Светлый фон

— А капитан? — спросил Легайик.

— Его разлучили с Вийомезом за несколько недель до размена пленных, — ответила Доминика. — И никто уже больше о нем не слышал.

Остановившись, она посмотрела на оба корабля, которые все более открывались взору, чем выше они взбирались на береговой откос, потом повернулась к своему спутнику. Это была теперь просто грустная девочка с глазами полными слез.

— А бабушка еще ждет его и никогда, наверное, не перестанет ждать. И ни у кого не хватает мужества откровенно заговорить с ней о тщетности этой надежды. У нас-то сомнений уже не осталось. Не тот это был характер, чтоб кто-то поставил его на колени. Быть может, он попытался бежать, а тогда…

— Вы его очень любили, не так ли? — спросил лейтенант.

К ней тотчас вернулась вся ее живость.

— Он был совсем особенный человек. И я понимаю бабушку, которая до конца своих дней не смирится с этой утратой. — Она на мгновение умолкла, потом добавила: — Не часто увидишь такую пару! Мальчики не устают слушать мои рассказы о нем. Когда он уехал, Тома и Жак были младенцами, а Робер вообще еще не родился. Для них он герой. Мы разговариваем о нем, как какие-то заговорщики, лишь бы не доставлять огорчения бабушке…

Те, кто шел впереди, остановились, чтоб их подождать. Тома побежал им навстречу и описал лейтенанту свою пирогу, пообещав, что даст ему в ней поплавать.

Под аркадой, прежде чем отпустить офицеров, госпожа Шамплер пригласила их приходить в Белый Замок на чашку кофе в любое свободное от дежурства время. «Элен и Жюльетта сочтут меня сумасшедшей и скажут, что я превращаю наш дом в харчевню».

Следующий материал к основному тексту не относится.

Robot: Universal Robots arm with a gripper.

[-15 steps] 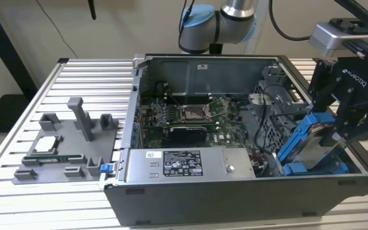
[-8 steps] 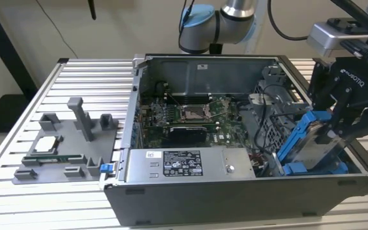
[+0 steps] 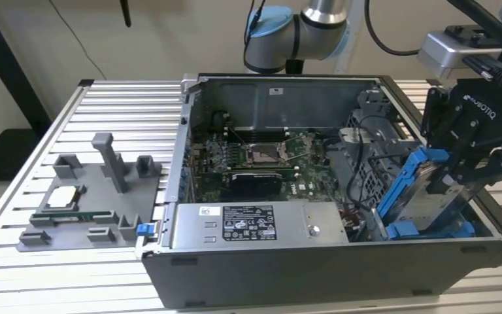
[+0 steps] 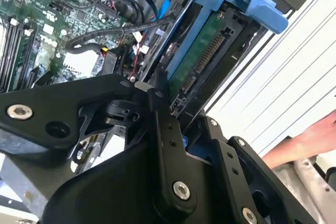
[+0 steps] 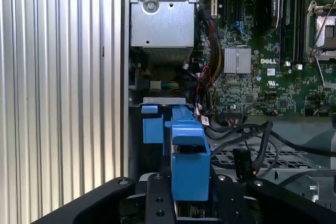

Когда госпожа Шамплер входила в библиотеку, лицо ее так и светилось веселой улыбкой.

 

Какое-то напряжение возникло за ужином между сидевшими за столом домочадцами. Каждый, казалось, был погружен в свои мысли, и госпожа Шамплер втихомолку вглядывалась в окружающие ее лица. Дети только и говорили про всяческие баталии, а также про то, каким способом обхитрить врагов.

— Бабушка, — сказал внезапно Тома, — надо прибить табличку над бывшим проломом в гостиной: «Здесь пробил стену английский снаряд 11 мая 1799 года».

— Ты прав. Пройдет целый век, и наши потомки, вспомнив о нас, захотят, возможно, узнать, как мы вели себя в этот день. Залезли ли в погреб или удрали в горы?

— Век — это что? — спросил Жак.

— Дурачок, — обрезал его Тома и, гордый своими недавно усвоенными познаниями, добавил: — Век это сто лет.

— Я хочу жить сто лет, — сказал Робер.

Левую щеку он всю изгваздал вареньем, на лоб свисал завиток. Он был весьма занят борьбой с последним куском гуайявы, который выскальзывал у него из-под ложки. Поднеся его наконец ко рту, он поднял голову и посмотрел на братьев с победоносным видом.